BRIEF:
Find the line in the entries below that contains "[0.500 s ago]". Repeat it exactly, and every line after it through the line that contains "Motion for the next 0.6".

Stored records:
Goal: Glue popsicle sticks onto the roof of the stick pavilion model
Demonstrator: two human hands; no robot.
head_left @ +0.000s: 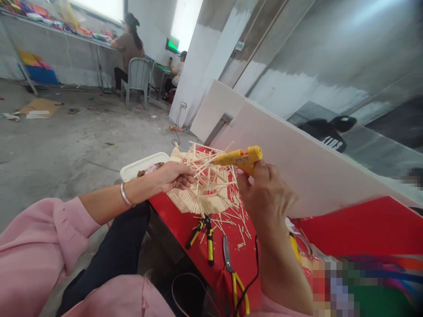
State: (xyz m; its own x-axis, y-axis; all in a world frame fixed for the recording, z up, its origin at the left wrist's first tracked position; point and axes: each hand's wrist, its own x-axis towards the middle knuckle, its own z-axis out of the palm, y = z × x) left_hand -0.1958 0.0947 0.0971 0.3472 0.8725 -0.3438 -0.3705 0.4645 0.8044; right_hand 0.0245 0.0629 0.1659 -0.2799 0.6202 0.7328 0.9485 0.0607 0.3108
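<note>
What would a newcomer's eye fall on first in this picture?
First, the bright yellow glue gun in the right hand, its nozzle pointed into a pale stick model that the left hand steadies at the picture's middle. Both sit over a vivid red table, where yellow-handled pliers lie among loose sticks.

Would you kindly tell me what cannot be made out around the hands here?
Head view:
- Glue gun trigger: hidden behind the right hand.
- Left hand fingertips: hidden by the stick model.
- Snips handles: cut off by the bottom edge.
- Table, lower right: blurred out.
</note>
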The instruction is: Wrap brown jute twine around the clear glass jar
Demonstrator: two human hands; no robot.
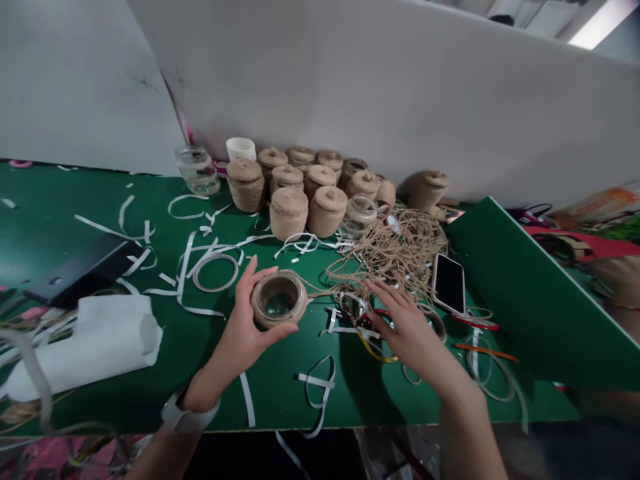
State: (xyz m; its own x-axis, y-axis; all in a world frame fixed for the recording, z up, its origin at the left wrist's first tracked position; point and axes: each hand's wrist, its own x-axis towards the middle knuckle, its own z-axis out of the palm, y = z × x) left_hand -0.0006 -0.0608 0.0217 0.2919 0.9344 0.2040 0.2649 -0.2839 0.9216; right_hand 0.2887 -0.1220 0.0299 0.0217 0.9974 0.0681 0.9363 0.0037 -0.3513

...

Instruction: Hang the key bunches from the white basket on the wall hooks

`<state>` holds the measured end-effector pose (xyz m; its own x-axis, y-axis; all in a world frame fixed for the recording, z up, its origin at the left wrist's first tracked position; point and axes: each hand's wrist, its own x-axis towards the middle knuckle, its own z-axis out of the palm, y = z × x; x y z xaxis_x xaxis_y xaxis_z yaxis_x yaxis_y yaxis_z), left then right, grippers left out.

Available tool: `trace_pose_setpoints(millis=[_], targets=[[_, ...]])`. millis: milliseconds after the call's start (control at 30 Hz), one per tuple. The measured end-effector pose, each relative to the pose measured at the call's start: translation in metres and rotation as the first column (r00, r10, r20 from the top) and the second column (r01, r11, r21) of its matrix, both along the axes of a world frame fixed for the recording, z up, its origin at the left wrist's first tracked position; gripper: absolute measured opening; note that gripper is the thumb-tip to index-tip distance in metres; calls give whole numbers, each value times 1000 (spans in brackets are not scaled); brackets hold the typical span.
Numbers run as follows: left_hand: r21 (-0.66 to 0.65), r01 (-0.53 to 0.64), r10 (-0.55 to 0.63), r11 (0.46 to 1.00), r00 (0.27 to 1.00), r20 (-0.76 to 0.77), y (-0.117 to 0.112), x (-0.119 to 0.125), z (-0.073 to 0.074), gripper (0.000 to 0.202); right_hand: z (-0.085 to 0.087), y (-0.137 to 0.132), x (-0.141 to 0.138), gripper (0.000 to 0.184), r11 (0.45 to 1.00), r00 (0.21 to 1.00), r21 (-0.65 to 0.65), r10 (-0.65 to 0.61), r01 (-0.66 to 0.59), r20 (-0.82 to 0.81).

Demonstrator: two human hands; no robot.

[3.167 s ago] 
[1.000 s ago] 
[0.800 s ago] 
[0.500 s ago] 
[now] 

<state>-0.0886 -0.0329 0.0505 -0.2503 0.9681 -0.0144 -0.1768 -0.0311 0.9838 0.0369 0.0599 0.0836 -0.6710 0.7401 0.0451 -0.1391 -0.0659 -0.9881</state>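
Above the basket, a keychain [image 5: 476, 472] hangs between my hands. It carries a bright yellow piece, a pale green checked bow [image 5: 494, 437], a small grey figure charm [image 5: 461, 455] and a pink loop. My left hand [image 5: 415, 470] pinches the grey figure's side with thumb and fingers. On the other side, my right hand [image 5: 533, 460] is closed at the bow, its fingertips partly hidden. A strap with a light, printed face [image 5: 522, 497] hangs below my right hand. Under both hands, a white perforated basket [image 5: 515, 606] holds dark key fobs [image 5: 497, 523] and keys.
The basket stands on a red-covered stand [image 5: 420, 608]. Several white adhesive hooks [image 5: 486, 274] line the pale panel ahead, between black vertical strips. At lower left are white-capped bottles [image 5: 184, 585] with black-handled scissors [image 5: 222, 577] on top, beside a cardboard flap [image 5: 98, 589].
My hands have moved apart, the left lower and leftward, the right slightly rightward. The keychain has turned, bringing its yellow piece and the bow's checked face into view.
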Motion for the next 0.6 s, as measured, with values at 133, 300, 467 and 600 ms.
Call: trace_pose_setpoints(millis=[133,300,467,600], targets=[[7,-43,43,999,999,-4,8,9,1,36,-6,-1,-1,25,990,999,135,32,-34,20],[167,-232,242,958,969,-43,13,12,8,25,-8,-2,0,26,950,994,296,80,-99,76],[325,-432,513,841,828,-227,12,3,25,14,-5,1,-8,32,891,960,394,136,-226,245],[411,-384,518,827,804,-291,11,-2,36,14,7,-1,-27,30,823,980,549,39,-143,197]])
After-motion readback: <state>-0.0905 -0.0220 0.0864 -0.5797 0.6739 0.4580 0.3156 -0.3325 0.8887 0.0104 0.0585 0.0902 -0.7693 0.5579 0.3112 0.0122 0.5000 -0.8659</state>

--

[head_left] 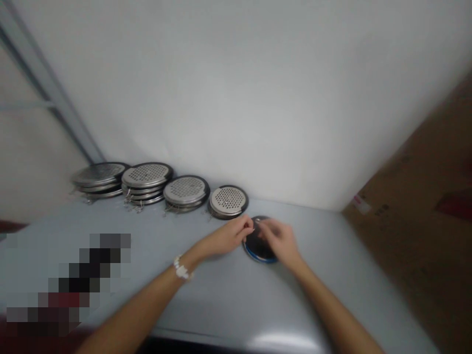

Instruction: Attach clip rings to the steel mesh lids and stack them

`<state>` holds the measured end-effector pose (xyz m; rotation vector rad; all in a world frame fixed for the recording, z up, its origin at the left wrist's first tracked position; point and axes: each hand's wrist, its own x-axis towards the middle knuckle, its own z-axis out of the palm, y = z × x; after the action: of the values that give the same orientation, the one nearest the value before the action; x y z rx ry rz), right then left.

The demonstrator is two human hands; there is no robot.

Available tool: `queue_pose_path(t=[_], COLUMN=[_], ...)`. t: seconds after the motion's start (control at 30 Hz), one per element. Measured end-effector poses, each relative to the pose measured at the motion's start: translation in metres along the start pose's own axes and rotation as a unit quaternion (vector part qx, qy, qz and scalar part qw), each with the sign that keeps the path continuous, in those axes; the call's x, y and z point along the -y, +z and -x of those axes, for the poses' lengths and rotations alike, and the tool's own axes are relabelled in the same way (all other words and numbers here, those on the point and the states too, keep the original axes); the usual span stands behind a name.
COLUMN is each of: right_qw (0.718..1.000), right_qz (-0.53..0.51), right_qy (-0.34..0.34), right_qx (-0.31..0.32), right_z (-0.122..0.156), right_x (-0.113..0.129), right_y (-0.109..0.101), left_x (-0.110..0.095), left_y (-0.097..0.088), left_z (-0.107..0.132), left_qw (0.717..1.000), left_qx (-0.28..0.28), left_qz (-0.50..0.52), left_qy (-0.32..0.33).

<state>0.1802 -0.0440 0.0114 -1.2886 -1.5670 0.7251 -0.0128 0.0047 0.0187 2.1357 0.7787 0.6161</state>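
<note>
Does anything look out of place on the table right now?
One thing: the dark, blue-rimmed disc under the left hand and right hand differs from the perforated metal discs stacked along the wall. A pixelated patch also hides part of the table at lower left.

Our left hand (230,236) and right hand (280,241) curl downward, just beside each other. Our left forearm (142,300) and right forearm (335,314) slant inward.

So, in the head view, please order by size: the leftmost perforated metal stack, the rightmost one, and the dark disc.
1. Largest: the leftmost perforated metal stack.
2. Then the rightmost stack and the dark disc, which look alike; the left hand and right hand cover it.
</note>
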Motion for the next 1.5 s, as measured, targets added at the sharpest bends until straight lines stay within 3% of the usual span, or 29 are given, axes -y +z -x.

ANSWER SECTION:
[0.500 s ago] 
[now] 

<state>-0.0886 -0.0329 0.0505 -0.2503 0.9681 -0.0144 -0.1768 -0.0311 0.9838 0.0369 0.0599 0.0836 -0.6710 0.7401 0.0451 -0.1391 -0.0659 -0.9881</state>
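Above the basket, a keychain [image 5: 476, 472] hangs between my hands. It carries a bright yellow piece, a pale green checked bow [image 5: 494, 437], a small grey figure charm [image 5: 461, 455] and a pink loop. My left hand [image 5: 415, 470] pinches the grey figure's side with thumb and fingers. On the other side, my right hand [image 5: 533, 460] is closed at the bow, its fingertips partly hidden. A strap with a light, printed face [image 5: 522, 497] hangs below my right hand. Under both hands, a white perforated basket [image 5: 515, 606] holds dark key fobs [image 5: 497, 523] and keys.
The basket stands on a red-covered stand [image 5: 420, 608]. Several white adhesive hooks [image 5: 486, 274] line the pale panel ahead, between black vertical strips. At lower left are white-capped bottles [image 5: 184, 585] with black-handled scissors [image 5: 222, 577] on top, beside a cardboard flap [image 5: 98, 589].
My hands have moved apart, the left lower and leftward, the right slightly rightward. The keychain has turned, bringing its yellow piece and the bow's checked face into view.
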Motion for the next 0.6 s, as measured, with values at 133, 300, 467 and 600 ms.

This concludes the output.